▸ **The problem**
In the data below, one line contains "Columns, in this" and a later one contains "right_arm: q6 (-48". Print both, with every line between them, exactly and alone.

▸ **Information supplied**
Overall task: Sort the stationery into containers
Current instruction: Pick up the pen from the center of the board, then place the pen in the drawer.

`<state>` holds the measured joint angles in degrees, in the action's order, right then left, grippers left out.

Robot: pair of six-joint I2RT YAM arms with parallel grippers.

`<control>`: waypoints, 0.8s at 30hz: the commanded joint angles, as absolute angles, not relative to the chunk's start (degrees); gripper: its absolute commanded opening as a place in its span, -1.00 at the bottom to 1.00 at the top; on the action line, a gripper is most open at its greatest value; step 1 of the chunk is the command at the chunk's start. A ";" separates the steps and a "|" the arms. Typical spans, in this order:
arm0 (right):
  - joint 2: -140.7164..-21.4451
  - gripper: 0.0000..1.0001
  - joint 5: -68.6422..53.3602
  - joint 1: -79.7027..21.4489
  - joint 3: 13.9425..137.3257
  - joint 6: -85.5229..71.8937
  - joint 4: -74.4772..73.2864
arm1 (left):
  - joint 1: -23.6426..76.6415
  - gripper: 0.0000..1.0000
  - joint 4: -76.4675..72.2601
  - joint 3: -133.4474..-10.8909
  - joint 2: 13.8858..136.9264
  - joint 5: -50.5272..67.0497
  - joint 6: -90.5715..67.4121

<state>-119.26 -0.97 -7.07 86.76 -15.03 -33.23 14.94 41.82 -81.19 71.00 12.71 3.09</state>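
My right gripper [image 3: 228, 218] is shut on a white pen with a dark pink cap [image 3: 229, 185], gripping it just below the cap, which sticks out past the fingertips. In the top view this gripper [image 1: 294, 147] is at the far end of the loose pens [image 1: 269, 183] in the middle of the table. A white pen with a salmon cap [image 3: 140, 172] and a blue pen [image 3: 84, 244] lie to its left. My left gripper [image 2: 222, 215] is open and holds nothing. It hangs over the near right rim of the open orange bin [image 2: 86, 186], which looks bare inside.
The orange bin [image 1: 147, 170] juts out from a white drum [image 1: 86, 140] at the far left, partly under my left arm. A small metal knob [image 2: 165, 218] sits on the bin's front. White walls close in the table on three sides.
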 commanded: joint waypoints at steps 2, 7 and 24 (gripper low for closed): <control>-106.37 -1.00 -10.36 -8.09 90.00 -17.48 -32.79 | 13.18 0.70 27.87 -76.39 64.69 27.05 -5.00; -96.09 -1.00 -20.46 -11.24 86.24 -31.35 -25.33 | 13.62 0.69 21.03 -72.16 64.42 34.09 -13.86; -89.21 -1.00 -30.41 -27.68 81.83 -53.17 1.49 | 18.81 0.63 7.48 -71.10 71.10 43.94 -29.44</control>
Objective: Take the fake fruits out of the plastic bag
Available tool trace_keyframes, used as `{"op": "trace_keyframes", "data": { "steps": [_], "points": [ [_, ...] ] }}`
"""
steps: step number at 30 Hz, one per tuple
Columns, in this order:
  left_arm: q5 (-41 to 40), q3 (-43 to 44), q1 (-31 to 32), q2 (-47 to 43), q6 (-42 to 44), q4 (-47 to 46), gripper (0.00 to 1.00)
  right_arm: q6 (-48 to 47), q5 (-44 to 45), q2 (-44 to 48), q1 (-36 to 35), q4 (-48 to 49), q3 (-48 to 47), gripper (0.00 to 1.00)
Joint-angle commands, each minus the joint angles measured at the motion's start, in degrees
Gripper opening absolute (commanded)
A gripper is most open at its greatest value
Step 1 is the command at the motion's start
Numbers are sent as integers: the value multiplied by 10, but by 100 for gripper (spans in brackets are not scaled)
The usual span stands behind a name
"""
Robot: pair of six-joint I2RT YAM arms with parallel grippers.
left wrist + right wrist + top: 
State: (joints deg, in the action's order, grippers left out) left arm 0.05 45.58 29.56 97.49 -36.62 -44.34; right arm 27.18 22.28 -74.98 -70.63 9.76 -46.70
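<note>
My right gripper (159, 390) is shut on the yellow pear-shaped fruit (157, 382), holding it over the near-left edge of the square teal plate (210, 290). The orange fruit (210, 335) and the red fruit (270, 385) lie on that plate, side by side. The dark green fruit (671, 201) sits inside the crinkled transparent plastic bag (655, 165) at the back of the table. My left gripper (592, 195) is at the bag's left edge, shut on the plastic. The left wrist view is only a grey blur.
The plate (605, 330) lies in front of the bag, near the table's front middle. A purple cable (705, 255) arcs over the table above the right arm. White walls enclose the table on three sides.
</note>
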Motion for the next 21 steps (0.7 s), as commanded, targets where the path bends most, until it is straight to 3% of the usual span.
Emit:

▸ **Solution for this task**
Columns, in this order:
  left_arm: q5 (-41 to 40), q3 (-43 to 44), q1 (-31 to 32), q2 (-47 to 43), q6 (-42 to 44), q4 (-47 to 46), gripper (0.00 to 1.00)
  right_arm: q6 (-48 to 47), q5 (-44 to 45), q2 (-44 to 48), q1 (-36 to 35), q4 (-48 to 49), q3 (-48 to 47), gripper (0.00 to 1.00)

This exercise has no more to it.